Task goal:
Pick out the lines below that contain the string "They" and copy them all.

Data provided:

★ ★ ★ ★

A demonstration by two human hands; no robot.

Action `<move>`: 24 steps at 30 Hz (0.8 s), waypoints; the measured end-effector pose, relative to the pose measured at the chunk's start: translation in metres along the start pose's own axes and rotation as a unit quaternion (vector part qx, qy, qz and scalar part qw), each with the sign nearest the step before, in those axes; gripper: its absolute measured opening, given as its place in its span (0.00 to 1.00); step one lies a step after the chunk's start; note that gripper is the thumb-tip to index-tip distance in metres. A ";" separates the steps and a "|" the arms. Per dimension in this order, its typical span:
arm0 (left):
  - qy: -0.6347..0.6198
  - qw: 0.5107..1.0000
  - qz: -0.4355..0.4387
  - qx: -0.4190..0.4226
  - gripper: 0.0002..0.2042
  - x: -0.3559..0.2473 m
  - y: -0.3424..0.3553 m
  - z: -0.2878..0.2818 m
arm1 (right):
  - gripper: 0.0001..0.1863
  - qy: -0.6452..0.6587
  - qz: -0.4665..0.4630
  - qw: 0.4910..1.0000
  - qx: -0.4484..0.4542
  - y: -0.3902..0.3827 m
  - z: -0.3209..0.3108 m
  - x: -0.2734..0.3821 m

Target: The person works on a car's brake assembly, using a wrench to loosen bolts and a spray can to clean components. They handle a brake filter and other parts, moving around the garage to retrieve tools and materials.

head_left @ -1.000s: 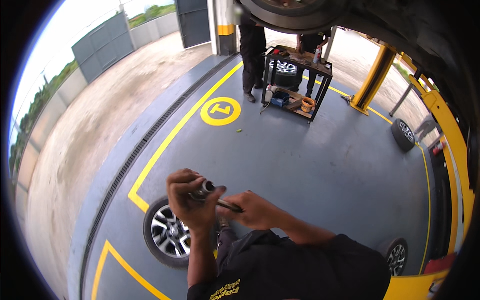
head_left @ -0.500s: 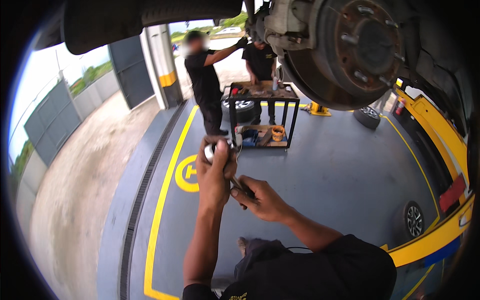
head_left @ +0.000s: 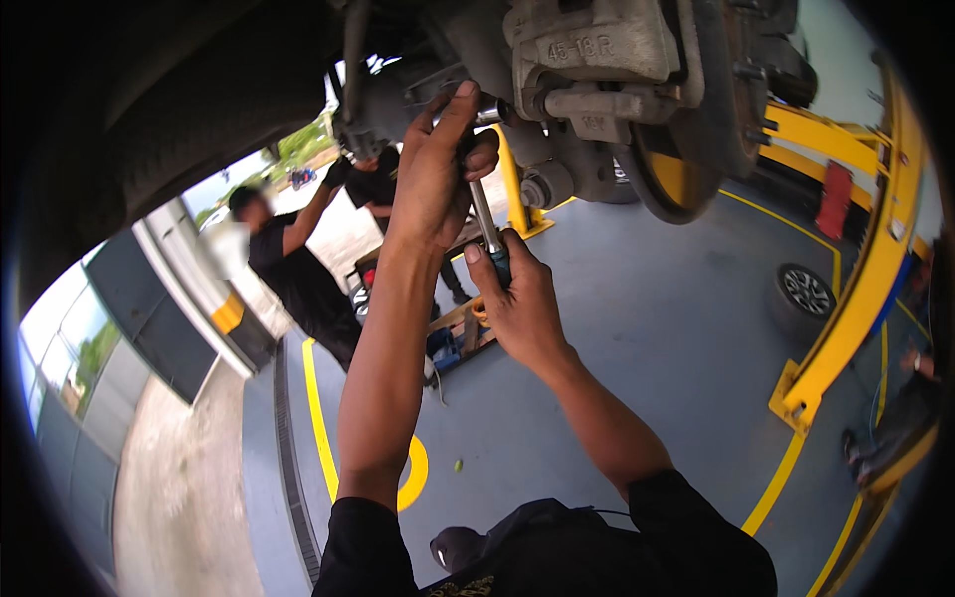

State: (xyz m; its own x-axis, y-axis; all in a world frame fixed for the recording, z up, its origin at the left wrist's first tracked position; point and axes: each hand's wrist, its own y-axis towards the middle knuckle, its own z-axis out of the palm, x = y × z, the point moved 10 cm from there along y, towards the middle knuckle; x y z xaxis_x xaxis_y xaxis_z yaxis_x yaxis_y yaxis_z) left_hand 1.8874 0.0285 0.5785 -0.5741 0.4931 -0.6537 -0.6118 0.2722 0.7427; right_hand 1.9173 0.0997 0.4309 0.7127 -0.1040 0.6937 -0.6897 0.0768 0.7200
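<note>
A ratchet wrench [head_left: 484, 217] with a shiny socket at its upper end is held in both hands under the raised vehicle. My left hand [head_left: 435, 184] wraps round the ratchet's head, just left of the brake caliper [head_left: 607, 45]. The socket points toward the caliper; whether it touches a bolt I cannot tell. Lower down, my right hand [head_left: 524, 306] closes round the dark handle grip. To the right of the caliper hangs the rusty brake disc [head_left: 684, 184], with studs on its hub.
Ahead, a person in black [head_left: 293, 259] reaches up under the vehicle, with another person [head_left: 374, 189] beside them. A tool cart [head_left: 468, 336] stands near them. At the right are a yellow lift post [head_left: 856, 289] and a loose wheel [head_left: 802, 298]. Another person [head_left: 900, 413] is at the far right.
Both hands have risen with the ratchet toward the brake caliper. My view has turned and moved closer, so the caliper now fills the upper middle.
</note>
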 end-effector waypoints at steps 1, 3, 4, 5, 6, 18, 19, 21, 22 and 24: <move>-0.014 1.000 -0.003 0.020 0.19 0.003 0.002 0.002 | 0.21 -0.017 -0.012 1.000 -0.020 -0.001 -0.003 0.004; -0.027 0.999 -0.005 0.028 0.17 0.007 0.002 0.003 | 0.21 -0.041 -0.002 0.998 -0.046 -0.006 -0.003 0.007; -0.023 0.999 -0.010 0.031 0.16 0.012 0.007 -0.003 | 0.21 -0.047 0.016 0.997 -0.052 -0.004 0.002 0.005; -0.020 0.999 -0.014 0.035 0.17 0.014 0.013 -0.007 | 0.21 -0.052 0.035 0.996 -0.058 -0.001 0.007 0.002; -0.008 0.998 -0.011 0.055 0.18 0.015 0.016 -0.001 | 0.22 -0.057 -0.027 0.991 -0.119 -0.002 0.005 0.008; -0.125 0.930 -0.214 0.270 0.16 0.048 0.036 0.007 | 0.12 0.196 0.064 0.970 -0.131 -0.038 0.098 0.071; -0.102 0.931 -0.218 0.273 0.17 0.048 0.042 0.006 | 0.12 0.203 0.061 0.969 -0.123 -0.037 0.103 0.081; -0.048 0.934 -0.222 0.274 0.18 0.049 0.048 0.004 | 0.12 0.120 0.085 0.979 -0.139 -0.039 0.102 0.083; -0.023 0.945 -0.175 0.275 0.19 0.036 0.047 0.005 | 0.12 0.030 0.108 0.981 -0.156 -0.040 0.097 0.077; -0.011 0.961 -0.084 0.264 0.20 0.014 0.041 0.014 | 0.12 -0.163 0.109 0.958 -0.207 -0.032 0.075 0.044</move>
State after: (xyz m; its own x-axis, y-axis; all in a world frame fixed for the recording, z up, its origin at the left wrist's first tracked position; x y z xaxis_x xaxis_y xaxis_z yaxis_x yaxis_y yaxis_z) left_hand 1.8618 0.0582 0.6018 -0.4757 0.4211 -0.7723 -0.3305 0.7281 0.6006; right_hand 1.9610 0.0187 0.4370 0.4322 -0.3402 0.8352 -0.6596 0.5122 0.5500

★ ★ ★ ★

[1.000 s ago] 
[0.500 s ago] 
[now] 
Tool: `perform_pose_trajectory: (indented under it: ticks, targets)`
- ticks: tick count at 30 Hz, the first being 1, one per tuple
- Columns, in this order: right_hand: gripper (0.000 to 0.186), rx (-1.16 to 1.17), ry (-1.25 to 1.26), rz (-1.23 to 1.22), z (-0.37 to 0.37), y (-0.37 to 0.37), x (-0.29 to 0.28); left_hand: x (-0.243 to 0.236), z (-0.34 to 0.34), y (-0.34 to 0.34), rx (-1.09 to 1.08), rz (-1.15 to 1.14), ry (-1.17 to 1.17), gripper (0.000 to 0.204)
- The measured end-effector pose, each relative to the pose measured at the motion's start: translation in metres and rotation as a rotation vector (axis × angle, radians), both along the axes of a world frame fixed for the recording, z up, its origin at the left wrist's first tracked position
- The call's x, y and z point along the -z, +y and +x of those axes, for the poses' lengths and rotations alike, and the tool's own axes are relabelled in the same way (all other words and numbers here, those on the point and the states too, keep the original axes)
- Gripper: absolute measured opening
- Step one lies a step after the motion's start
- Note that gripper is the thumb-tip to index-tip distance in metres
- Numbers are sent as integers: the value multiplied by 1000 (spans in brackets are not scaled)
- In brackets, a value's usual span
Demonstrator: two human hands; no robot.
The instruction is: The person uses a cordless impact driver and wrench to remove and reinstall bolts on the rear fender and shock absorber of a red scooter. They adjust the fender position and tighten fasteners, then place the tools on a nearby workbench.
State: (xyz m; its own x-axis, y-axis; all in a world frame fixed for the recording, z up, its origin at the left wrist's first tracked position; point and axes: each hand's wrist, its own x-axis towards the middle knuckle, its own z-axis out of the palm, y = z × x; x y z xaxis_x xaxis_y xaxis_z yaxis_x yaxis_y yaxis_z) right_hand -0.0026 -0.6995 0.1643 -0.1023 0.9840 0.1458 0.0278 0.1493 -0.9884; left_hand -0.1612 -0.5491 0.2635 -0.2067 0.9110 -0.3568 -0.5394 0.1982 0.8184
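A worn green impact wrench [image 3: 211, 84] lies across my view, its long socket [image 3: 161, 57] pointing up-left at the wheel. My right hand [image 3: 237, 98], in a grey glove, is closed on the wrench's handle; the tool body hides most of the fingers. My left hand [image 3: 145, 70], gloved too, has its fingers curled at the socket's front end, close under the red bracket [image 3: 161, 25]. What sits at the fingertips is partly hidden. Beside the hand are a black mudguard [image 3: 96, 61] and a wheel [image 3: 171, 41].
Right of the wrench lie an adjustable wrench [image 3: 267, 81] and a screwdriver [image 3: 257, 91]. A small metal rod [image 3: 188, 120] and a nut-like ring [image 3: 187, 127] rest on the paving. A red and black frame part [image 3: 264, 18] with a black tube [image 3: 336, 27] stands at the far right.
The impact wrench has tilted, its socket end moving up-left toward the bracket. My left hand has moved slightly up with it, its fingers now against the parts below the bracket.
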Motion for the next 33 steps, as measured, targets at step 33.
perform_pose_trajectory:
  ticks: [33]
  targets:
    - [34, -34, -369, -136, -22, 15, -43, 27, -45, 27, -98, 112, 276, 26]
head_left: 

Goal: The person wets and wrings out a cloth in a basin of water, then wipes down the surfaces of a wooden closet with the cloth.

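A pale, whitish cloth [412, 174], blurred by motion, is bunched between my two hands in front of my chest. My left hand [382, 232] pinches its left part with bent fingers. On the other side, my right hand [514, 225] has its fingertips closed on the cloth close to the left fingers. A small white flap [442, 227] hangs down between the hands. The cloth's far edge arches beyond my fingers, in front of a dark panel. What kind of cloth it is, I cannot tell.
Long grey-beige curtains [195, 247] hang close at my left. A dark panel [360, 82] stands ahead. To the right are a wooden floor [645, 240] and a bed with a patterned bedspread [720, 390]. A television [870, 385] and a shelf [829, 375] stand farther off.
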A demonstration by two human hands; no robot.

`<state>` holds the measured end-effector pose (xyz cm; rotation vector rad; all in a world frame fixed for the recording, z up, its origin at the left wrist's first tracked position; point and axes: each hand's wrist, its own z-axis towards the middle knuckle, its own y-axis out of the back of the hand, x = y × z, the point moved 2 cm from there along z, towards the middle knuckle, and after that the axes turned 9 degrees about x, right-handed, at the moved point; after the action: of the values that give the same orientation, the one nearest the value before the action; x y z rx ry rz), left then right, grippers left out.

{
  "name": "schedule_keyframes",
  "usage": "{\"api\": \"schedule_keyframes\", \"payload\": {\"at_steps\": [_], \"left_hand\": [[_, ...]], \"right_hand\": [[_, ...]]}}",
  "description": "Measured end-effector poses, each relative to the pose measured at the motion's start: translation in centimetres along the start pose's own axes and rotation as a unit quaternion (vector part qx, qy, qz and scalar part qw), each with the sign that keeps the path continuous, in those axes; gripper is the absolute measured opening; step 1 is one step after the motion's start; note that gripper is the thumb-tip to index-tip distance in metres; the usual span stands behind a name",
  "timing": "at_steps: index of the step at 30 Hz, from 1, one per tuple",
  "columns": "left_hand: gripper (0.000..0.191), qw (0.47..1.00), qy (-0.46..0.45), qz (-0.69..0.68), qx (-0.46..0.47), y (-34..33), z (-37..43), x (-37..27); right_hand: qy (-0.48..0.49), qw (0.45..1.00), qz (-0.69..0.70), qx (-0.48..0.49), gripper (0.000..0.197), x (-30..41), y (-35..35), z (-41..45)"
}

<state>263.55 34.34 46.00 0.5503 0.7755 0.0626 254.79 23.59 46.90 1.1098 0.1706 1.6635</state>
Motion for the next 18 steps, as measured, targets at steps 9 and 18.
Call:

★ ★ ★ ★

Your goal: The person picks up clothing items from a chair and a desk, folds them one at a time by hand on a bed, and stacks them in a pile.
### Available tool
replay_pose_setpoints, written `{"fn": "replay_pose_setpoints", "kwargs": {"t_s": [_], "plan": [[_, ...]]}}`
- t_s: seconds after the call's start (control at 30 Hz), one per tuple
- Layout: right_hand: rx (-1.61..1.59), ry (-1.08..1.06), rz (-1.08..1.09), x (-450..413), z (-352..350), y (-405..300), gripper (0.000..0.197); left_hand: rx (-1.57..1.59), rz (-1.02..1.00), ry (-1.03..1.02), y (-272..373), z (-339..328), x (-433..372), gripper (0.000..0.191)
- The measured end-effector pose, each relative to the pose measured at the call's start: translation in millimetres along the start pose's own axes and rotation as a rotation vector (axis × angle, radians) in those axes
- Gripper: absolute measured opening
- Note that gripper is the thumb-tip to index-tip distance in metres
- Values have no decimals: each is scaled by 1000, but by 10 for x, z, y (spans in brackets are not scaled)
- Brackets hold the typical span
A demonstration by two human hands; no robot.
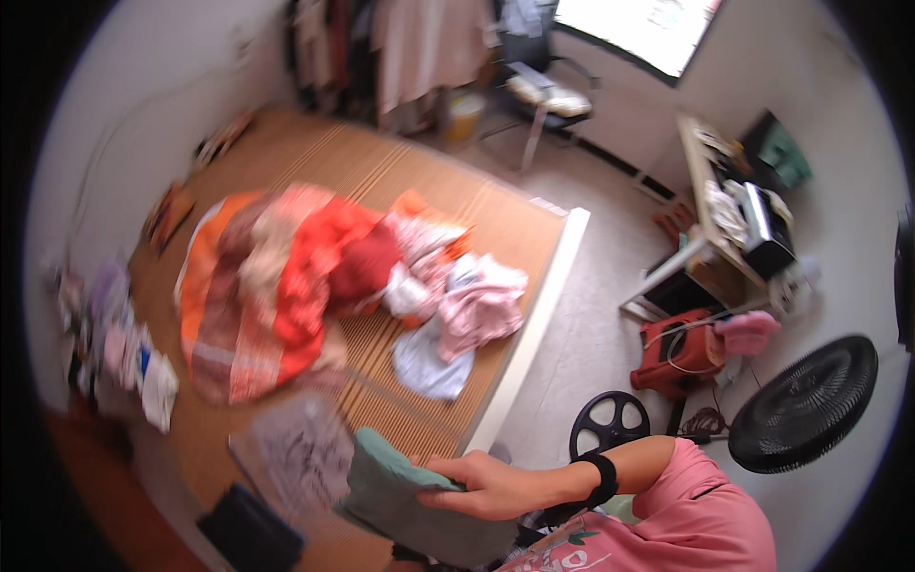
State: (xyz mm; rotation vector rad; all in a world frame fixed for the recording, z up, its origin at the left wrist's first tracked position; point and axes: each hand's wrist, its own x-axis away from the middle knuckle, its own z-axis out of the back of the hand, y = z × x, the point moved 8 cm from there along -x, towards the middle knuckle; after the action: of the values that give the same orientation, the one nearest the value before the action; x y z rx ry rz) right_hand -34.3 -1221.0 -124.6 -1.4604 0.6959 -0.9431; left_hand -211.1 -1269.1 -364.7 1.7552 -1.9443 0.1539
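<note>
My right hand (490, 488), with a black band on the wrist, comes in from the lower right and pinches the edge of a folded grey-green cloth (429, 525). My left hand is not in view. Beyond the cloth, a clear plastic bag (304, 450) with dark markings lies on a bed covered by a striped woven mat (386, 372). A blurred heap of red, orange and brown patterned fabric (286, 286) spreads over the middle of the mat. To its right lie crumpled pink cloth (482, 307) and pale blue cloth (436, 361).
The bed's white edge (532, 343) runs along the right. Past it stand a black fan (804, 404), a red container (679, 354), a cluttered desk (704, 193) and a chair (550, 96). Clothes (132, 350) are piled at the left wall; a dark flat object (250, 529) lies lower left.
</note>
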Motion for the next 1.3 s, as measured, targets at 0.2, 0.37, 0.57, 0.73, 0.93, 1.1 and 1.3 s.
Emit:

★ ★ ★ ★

Task output:
Target: The person works on a car's brake assembly, using a wrench to loosen bolts and a spray can to clean components. They handle a brake filter and other parts, moving around the garage to retrieve tools and materials.
The instruction is: The person uses a cordless impact driver and wrench to remove and reinstall bolts on the rear fender and shock absorber of a red scooter. They adjust the fender position and tighten fasteners, then place the tools on a nearby workbench.

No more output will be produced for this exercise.